Anusha Sudindra Rao revives ancient Sanskrit poetry to explore modern love and relationships

May 7, 2025 by Cynthia Macdonald - A&S News

Are you nursing a broken heart? Curious about the meaning of your crush’s texts? Or perhaps you just want to tell someone you love them?

In the modern world, there are many places where you can seek advice on matters of the heart. And one of them isn’t modern at all — in fact, it’s well over two thousand years old.

Anusha Sudindra Rao, a PhD candidate in the Department for the Study of Religion, co-wrote a unique romance book last year with her partner, Suhas Mahesh. How to Love in Sanskrit is a compendium of short, exquisite poems divided into chapters with instructive titles such as “How to Flirt,” “How to Yearn,” “How to Daydream,” “How to Break Up” and “How to Let Go.”

Originally written by a wide range of Sanskrit scholars — ancient poets, monks, emperors and even some modern-day writers — the poems were thoughtfully translated by Rao and Mahesh.

“I have lots of friends who’ve asked for recommendations of poetry in Sanskrit,” says Rao. “At first I was hard pressed to name any particular text, because Sanskrit is thought of as a sacred language, a language of the elite. It carries a lot of baggage. So my partner and I decided to do a translation ourselves, and to really choose those poems that can speak to a contemporary audience.

book cover - How to Love in Sanskrit
How to Love in Sanskrit is an invitation to Sanskrit love poetry, bringing together verses and short prose pieces by celebrated writers like Kalidasa and Banabhatta, Buddhist and Jain monks, scholars, emperors, and even some modern-day poets.

“It’s really surprising how relatable some of the voices in these poems continue to be today. It’s gotten a great reception so far.”

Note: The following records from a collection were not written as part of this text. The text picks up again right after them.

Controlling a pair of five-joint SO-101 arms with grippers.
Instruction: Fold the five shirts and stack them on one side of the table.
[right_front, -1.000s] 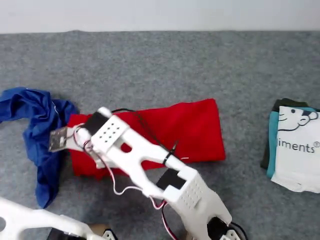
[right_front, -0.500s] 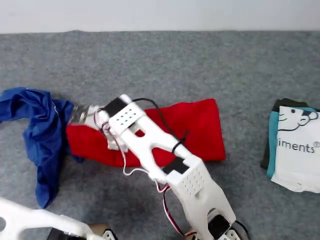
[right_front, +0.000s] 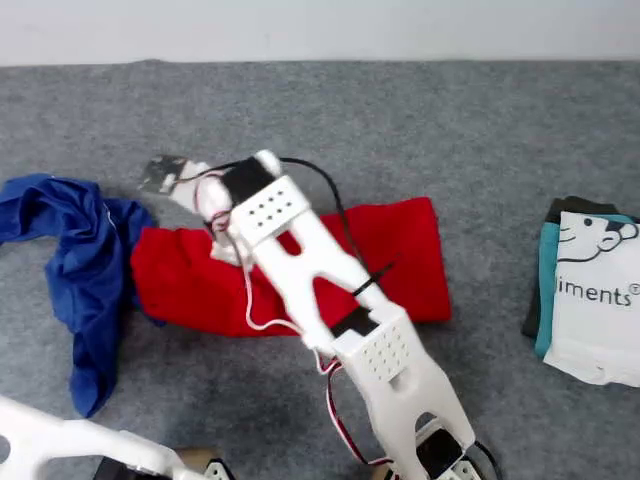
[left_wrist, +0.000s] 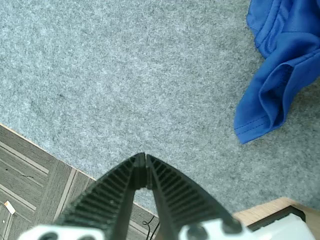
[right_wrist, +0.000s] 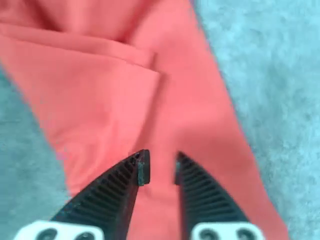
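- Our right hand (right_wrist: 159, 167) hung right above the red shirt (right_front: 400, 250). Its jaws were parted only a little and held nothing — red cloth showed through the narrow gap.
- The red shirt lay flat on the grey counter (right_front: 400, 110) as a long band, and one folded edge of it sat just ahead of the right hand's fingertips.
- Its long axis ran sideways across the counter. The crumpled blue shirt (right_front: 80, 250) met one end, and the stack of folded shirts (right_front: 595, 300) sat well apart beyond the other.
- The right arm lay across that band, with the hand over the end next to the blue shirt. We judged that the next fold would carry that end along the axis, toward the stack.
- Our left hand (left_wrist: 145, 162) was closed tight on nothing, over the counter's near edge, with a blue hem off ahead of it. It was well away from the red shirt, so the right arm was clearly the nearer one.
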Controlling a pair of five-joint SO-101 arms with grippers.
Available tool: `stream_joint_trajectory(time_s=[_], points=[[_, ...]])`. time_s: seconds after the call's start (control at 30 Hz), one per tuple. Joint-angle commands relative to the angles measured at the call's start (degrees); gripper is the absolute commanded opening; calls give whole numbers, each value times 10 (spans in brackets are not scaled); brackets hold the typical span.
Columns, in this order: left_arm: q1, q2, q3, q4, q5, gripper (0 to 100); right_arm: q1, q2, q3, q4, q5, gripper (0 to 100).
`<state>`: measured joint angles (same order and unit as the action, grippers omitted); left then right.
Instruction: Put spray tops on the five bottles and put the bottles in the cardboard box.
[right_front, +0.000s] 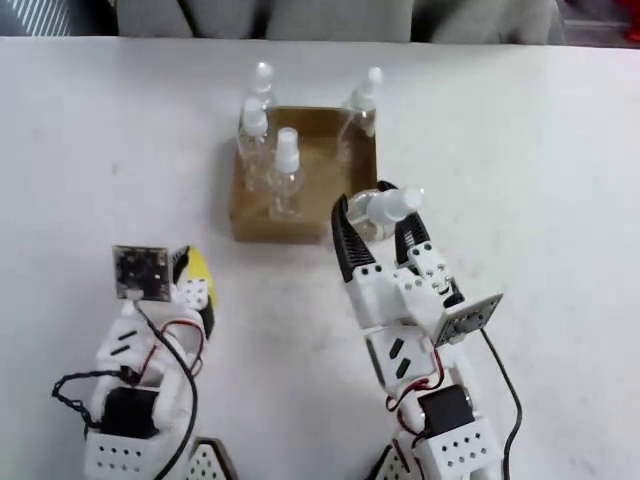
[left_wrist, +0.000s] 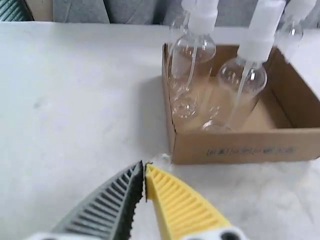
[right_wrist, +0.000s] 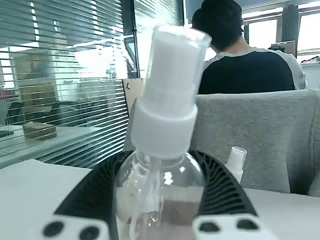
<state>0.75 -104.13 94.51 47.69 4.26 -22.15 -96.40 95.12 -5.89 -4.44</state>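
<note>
A bottle (right_wrist: 160, 192) is clamped in the right pincer (right_front: 365, 205) just beside the box's (right_front: 270, 228) near right corner, long axis near upright, spray top (right_front: 397, 203) uppermost and tilted slightly right. The left pincer (left_wrist: 144, 169) is closed on nothing over the tabletop (right_front: 520, 150). Four bottles (right_front: 286, 170) are stood upright in the box.
</note>
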Motion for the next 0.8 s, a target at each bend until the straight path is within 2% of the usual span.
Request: stream_joint_trajectory(time_s=[0.0,0.2,0.43,0.57,0.77], points=[[-5,-4,5,0,-30,20,6,4,-41,-15,15,16],[-25,-4,25,4,-33,20,9,34,-93,-15,16,16],[-33,-3,25,87,-33,20,10,235,-233,-21,16,16],[-33,-3,25,121,-33,20,10,342,-250,-109,16,16],[-31,-2,25,124,-33,20,10,505,-253,-245,16,16]])
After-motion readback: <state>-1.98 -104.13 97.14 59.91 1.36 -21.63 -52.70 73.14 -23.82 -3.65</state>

Mahesh, Rao’s partner in life and literature, is a materials physicist and a former Rhodes Scholar who earned his PhD in condensed matter physics from the University of Oxford. He is currently a Schmidt Science Fellow with the Acceleration Consortium.

“But he’s a Sanskritist on the side,” says Rao, “a hobbyist, albeit a serious one.”

Rao is a longtime scholar of Sanskrit, and her doctoral studies are centred on the intellectual history of Vedānta: the set of theological, religious philosophical schools that has come to be synonymous with Indian philosophy today. Her particular research looks at the intersection of poetry and philosophy within this tradition.

And over the years of studying ancient Indian texts, she’s seen how many of the problems that plagued her ancestors are not so different from the problems we all face today.

“One of the things that drew me into the study of Sanskrit was the great epic the Mahābhārata, which happens to be ten times the size of the Iliad and Odyssey combined,” she says. “It’s a fabulous epic, and its claim is that there is nothing that is not in it: anything that concerns human affairs can be found here.”

It’s worth noting that general interest in the Mahābhārata has increased lately. It’s the subject of a popular recent theatrical production, and also a podcast by Arti Dhand, an associate professor in the Department for the Study of Religion.This is largely because its lessons remain relevant, a point Rao has has illustrated for the past five years through her witty and accessible weekly column, “Sans the Sacred,” in Bengaluru’s Deccan Herald. The column explores modern dilemmas — celebrity scandals, marital troubles, adult children’s duties to aging parents — and finds striking parallels in stories of the past.

So much is packed into this small verse — loneliness, acceptance, and the inevitability of loss as a part of the human condition.

In the great ocean
one log meets another
and having met
they drift apart.
Such is our lot.

—  Anusha Sudindra Rao's favourite verse from the Mahābhārata.

“One of the things that surprised me about writing this column was that it wasn’t difficult at all to find topics. I don’t have to try to make it relevant to today’s times, because it already is.”

Rao and Mahesh have plans for more books that unite the ancient with the modern.

Their next book is tentatively titled Don’t Bore the Gods: How to Pray in Sanskrit. “We’re looking at the many creative kinds of prayer that exist in this treasure trove of literature,” Rao says. “We’re also planning books on how to live, how to be wise, and how to let go.”

Sanskrit is considered a dead language in the sense that in the contemporary world, it is only written, never spoken. It is also the foundational language of the Hindu religion. Rao says that some commentators consider Sanskrit too sacred to be brought into the modern realm. But she thinks that’s a narrow-minded view.

“There are people who don’t want Sanskrit used outside of the boundaries that have been set for it,” she says. “But that’s the risk of trying to do something new, right? You’re always going to have someone who wants to safeguard what is precious. But I think it should also be opened up, so more people know about it.

“Our ancestors were not as limited as we are in trying to restrict it to the sacred domain. For instance, love, as we say in the book, was the overwhelming obsession of Sanskrit poets over the ages. Sanskrit was also the language of literary discourse throughout the subcontinent, and sometimes beyond it. So we really shouldn’t be restricting it to the religious: especially the religious as we understand and define and practice it today.”